Some of those injured, and the administrators of some of those drowned, brought actions in the New York courts against the company; others made claim and threatened suit, so that the situation was apt for a proceeding to limit liability. The company filed its petition in March of 1927 and prayed an injunction against all proceedings upon any claim, including claims for workmen's compensation under the New Jersey act, except that those might be filed. On the next day it obtained the usual injunction pendente lite in the same terms, covering not only the claimants themselves, but the New Jersey commission. It surrendered the launch which had been raised, and had a value of fifteen hundred dollars, and procured an order of reference to a commissioner to receive claims. These the claimants filed in due course, and answered the petition, denying the right to limit.

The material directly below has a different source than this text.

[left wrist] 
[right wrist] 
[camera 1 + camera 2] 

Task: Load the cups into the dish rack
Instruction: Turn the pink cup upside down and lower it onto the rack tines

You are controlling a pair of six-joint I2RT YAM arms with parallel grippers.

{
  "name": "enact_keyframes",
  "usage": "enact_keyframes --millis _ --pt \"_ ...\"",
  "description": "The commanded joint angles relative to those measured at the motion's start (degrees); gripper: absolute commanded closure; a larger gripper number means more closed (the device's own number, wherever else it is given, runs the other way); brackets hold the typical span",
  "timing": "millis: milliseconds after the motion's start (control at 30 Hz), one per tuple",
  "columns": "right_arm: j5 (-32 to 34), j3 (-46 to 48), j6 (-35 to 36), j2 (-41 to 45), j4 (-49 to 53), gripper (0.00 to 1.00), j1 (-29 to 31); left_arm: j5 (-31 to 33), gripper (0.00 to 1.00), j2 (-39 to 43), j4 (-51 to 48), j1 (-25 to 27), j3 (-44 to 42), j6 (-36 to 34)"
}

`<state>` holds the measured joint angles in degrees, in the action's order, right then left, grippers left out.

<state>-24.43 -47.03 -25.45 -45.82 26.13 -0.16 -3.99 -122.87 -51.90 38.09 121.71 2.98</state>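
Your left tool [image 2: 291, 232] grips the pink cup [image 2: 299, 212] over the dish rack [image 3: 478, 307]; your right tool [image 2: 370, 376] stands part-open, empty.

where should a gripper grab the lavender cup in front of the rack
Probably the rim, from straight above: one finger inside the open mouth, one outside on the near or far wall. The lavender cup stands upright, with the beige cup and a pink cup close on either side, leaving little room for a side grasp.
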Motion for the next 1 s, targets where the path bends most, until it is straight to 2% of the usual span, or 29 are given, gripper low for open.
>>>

The issues so arising came on for hearing before Hazel, J., and a large amount of evidence was taken, at the conclusion of which he denied the right to limit, and referred the liquidation of all claims to a new commissioner, who heard more evidence and reported back to the court. This report came on for hearing upon exceptions before Patterson, J., who confirmed some of the awards as fixed, and changed the amount of others. No question is raised as to these amounts. Those claimants whom he found to have been in the company's employ, he remitted to their claims under the New Jersey Workmen's Compensation Act, except the administrator of Roberts, who as a maritime worker he thought not subject to state law. The rest recovered general indemnity.

The company appealed because of the denial of its limitation, and for the failure to remit to compensation those claimants who had already applied for work on Saturday, and had been told to come back. The claimants who had been awarded only compensation also appealed. They argued that their contracts were from day to day, and that they were not employed till they reached the factory. Furthermore that the Compensation Act could not apply to a suit in the admiralty, and that if it did, the conduct of the company in enjoining them pendente lite from prosecuting their awards was a repudiation of the contract of compensation on which they were entitled to elect to invoke the company's general liability. The issues therefore are, the right to limit; which claimants are covered by the Compensation Act; its effect in the admiralty; the right of the company to invoke it.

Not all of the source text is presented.